Fail fast

If slow responses are worse than no response, the worst must surely be a slow failure response. Can there be any bigger waste of system resources than burning cycles and clock time only to throw away the result? If the system can determine in advance that it will fail at an operation, it’s always better to fail fast. That way, the caller doesn’t have to tie up any of its capacity waiting and can get on with other work. How can the system tell whether it will fail? Do we need Deep Learning? Don’t worry, you won’t need to hire a cadre of data scientists.
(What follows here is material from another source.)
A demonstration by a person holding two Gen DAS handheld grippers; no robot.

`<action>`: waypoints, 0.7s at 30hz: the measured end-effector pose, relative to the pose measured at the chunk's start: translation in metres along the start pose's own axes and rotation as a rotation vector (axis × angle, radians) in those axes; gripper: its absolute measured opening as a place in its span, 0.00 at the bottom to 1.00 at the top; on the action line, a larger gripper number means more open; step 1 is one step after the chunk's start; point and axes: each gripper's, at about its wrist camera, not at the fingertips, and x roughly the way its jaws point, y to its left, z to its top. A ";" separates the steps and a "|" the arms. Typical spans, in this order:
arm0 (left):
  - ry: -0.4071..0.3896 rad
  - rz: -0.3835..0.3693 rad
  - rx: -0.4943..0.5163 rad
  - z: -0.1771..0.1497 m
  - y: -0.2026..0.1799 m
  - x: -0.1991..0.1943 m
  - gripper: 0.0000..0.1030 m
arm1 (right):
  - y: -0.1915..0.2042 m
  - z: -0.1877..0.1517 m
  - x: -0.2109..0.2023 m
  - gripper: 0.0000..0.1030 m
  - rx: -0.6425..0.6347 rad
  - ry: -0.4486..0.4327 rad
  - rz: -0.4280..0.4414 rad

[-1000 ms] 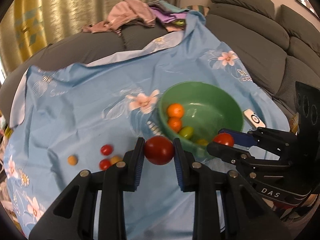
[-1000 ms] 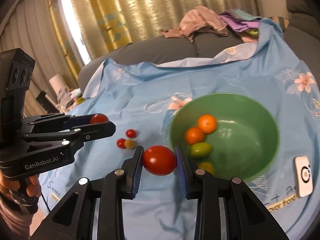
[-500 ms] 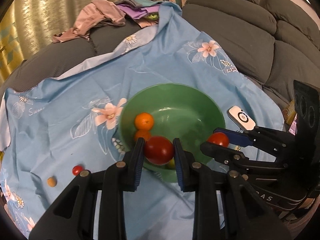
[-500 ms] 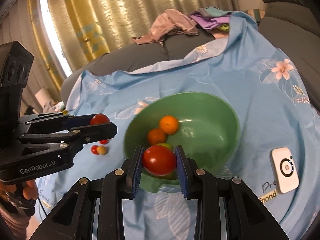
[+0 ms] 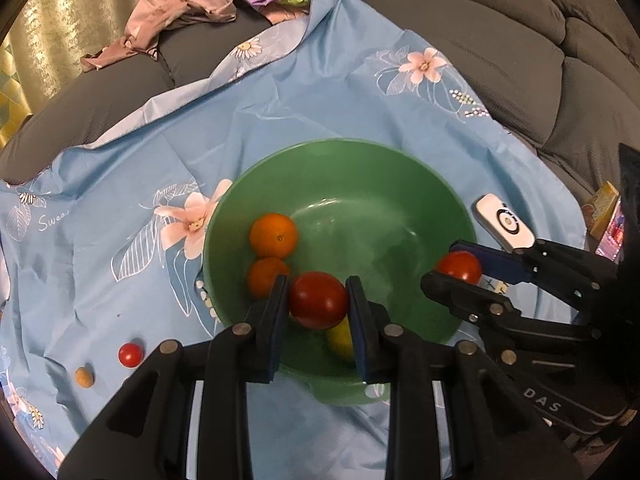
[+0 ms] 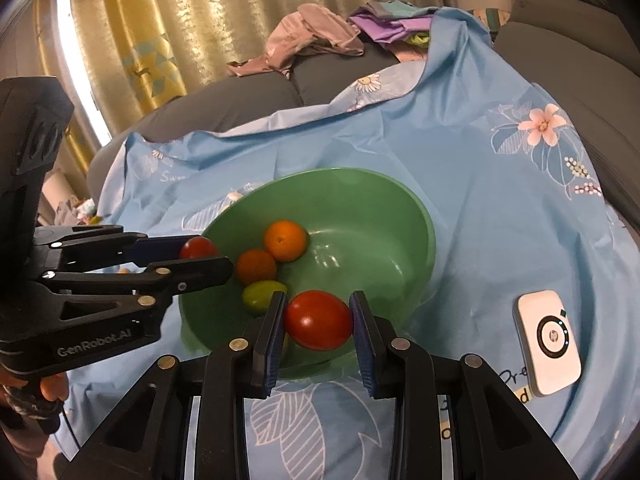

What violates a fail fast pattern

It’s actually much more mundane than that. There’s a large class of “resource unavailable” failures. For example, when a load balancer makes a connection request but not one of the servers in its service pool is functioning, it should immediately refuse the connection. Some configurations have the load balancer queue the connection request for a while in the hopes that a server will become available in a short period of time. This violates the Fail Fast pattern. The application or service can tell from the incoming request or message roughly what database connections and external integration points will be needed. The service can quickly check out the connections it will need and verify the state of the circuit breakers around the integration points. This is sort of the software equivalent of the chef’s mise en place, or gathering all the ingredients needed to perform the request before it begins. If any of the resources are not available, the service can fail immediately, rather than getting partway through the work.

Another way to fail fast in a web application is to perform basic parameter- checking in the servlet or controller that receives the request, before talking to the database. This would be a good reason to move some parameter checking out of domain objects into something like a Query object.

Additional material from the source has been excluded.